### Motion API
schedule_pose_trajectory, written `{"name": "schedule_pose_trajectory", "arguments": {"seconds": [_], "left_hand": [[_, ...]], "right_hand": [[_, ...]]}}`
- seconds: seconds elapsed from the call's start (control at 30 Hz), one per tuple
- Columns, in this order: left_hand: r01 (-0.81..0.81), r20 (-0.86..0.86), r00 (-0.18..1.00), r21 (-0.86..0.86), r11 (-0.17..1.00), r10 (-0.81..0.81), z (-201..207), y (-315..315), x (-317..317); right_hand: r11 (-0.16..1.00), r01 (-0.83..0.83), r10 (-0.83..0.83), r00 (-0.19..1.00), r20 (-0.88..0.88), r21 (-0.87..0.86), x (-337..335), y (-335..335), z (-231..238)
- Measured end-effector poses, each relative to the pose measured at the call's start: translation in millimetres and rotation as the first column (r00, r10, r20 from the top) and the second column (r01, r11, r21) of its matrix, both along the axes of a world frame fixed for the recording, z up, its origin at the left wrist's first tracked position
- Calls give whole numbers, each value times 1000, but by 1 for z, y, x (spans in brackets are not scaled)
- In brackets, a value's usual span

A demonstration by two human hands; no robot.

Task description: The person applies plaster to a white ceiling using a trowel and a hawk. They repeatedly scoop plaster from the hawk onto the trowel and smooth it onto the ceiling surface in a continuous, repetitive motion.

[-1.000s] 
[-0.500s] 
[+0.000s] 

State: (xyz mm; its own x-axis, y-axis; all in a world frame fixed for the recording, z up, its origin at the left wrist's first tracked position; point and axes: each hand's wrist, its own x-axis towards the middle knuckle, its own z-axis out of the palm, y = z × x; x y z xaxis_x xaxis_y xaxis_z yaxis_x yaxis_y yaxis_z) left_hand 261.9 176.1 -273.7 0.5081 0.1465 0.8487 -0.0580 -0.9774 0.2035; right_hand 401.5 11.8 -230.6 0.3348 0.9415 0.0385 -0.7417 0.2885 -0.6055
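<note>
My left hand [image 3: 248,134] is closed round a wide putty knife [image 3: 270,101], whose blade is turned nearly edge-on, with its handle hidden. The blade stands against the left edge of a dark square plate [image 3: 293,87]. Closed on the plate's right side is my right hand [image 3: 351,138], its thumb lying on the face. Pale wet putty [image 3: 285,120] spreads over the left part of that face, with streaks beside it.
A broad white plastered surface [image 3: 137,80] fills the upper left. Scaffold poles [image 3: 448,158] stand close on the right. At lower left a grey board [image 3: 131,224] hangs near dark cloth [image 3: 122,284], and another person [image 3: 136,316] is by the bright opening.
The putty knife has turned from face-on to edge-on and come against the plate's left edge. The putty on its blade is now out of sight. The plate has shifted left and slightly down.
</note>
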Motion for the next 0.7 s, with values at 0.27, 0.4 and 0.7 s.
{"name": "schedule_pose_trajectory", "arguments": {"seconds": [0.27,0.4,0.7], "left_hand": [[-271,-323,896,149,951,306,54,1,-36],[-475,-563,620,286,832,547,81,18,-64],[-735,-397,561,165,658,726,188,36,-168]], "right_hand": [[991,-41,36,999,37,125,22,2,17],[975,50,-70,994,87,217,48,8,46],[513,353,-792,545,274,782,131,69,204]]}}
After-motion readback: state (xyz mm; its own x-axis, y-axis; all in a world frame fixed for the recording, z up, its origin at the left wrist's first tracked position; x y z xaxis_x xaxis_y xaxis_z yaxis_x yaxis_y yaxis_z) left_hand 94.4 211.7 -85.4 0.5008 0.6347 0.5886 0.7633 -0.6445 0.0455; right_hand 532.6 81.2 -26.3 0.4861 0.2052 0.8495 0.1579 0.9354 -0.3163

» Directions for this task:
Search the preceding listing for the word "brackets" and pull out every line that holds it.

» Result of the exercise:
- Calls give whole numbers, each value times 1000, but by 1 for z, y, x (spans in brackets are not scaled)
- In brackets, a value's usual span

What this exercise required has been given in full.